• **Work item**: Give again only those lines from the start of the entries through the line holding "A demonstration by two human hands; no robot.", leaving them as they are.

[Items from a data source]
--- START ---

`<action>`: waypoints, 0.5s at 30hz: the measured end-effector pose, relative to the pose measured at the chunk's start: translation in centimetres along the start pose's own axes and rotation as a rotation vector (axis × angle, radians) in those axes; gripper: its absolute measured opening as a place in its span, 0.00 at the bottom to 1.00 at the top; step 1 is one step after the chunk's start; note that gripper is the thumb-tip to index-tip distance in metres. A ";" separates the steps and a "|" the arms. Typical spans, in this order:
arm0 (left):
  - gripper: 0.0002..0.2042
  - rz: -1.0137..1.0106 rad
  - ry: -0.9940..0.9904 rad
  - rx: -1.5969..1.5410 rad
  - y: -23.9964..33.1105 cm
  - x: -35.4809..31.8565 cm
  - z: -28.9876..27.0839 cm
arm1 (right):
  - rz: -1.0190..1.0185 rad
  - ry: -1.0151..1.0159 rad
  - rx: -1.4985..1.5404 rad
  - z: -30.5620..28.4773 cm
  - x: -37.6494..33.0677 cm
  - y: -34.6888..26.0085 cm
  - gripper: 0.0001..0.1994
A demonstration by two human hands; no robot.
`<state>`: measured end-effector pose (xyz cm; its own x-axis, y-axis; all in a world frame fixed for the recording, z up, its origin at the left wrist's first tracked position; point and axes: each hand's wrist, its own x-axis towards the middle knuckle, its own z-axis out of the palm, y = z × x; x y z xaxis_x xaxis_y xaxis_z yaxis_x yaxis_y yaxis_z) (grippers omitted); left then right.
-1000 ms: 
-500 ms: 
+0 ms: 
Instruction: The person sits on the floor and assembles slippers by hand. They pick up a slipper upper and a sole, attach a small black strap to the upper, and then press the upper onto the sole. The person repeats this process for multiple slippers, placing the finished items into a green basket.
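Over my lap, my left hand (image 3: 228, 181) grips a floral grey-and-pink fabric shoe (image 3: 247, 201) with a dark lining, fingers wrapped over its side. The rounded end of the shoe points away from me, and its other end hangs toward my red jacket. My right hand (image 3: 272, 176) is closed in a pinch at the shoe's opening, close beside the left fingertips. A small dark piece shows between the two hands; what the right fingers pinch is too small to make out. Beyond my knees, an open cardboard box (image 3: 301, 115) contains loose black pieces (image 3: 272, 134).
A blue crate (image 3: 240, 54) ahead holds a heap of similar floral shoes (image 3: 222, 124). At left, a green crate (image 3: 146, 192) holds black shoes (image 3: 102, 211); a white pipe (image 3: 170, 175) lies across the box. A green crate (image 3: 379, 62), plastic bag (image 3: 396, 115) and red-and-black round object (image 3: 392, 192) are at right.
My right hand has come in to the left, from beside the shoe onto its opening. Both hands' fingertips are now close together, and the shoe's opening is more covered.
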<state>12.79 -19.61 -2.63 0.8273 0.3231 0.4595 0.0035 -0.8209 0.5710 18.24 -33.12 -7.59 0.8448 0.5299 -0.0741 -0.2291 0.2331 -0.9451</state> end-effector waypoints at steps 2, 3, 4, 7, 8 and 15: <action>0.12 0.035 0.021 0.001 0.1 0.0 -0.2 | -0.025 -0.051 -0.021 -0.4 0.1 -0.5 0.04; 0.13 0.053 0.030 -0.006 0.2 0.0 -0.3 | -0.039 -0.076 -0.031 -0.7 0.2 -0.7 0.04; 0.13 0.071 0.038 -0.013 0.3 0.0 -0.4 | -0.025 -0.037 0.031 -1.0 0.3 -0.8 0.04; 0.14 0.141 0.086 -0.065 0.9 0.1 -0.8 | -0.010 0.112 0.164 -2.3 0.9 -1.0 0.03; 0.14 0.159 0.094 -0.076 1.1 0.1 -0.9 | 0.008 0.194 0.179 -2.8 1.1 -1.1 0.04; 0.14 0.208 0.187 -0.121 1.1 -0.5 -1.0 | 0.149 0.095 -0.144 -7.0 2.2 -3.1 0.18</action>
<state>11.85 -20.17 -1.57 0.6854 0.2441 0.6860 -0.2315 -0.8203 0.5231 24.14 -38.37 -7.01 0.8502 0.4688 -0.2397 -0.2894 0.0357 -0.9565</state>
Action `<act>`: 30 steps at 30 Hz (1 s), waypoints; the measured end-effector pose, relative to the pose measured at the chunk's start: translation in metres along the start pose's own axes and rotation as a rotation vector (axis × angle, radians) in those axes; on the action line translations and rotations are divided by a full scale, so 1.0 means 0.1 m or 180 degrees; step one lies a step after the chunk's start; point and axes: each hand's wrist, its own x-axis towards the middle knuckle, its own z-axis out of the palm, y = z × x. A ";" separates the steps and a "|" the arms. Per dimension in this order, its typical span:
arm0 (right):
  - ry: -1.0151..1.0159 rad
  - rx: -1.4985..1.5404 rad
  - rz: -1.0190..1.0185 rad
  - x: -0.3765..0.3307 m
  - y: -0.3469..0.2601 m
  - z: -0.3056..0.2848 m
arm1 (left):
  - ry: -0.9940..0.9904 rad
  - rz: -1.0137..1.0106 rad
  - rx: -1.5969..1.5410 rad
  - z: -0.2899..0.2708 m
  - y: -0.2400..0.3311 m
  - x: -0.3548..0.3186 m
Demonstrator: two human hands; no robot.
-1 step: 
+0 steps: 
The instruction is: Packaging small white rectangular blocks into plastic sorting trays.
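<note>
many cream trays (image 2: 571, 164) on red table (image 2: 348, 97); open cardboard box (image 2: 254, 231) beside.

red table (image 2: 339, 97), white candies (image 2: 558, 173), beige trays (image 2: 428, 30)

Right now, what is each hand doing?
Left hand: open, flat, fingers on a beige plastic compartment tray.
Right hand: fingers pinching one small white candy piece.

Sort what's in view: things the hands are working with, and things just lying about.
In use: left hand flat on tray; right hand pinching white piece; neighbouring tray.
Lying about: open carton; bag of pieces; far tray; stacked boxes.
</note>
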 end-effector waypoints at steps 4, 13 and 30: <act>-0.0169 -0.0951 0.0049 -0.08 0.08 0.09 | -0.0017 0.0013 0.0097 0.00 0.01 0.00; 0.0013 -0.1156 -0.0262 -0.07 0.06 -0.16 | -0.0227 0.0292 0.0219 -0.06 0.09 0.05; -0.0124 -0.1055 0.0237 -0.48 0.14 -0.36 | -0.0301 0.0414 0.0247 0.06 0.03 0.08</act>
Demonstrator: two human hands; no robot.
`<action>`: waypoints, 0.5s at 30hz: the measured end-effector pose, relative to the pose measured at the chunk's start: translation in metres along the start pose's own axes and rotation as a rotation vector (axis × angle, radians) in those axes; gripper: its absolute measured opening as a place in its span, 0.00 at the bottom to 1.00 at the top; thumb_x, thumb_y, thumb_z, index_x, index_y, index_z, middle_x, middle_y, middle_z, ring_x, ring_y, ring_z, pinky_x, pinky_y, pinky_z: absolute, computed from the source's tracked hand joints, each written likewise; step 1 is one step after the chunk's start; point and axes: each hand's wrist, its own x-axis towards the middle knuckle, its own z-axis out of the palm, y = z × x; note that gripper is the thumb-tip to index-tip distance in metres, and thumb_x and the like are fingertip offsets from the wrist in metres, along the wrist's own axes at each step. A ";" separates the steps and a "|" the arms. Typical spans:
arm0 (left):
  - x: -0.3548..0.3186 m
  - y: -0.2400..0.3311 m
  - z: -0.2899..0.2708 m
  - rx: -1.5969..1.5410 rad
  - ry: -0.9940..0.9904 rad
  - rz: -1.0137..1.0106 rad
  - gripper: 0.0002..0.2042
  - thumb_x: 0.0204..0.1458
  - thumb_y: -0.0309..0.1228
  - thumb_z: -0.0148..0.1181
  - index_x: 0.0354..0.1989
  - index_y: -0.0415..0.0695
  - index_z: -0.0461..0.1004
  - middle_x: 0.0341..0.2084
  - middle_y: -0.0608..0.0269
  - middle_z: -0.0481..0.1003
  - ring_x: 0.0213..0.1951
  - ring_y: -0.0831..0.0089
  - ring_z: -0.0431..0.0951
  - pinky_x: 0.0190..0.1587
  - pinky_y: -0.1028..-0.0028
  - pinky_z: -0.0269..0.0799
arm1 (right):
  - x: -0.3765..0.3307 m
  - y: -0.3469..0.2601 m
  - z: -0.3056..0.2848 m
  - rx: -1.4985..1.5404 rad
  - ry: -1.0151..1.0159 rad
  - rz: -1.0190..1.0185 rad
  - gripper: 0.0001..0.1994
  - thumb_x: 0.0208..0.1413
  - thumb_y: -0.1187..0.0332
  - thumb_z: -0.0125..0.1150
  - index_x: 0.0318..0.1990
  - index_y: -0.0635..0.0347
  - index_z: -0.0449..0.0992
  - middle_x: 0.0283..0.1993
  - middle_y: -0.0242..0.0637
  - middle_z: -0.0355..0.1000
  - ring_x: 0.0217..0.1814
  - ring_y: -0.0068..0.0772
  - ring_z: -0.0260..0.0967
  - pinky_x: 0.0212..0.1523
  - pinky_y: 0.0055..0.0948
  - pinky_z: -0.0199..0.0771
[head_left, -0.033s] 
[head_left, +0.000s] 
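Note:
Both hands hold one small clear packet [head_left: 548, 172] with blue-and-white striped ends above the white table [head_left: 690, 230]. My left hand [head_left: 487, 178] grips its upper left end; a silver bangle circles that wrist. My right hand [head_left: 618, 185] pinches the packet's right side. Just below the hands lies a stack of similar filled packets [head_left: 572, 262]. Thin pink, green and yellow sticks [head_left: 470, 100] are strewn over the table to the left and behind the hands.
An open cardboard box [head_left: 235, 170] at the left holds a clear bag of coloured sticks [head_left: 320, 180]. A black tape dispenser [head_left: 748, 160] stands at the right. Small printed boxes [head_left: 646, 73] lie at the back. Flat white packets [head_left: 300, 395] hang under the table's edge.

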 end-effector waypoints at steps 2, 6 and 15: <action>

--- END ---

• **Worked solution**:
`<action>`: waypoints, 0.5s at 30hz: the measured end-effector pose, relative to the pose measured at the chunk's start: translation in centimetres along the start pose's own axes and rotation as a rotation vector (axis × angle, radians) in those axes; gripper: its absolute measured opening as a place in its span, 0.00 at the bottom to 1.00 at the top; step 1 is one step after the chunk's start; note that gripper is the thumb-tip to index-tip distance in metres. A ";" separates the steps and a "|" the arms. Typical spans, in this order:
arm0 (left):
  - gripper: 0.0002..0.2042
  - rz: -1.0137..1.0106 rad
  - ry: -0.9940..0.9904 rad
  - rx: -1.5969..1.5410 rad
  - y: -23.9964..33.1105 cm
  - x: -35.4809..31.8565 cm
  - z: -28.9876..27.0839 cm
arm1 (right):
  - rz: -1.0190..1.0185 rad
  - ry: -1.0151..1.0159 rad
  - rx: -1.4985..1.5404 rad
  - z: -30.5620..28.4773 cm
  - x: -37.6494..33.0677 cm
  - y: -34.6888..26.0085 cm
  - gripper: 0.0001..0.1994
A demonstration by two human hands; no robot.

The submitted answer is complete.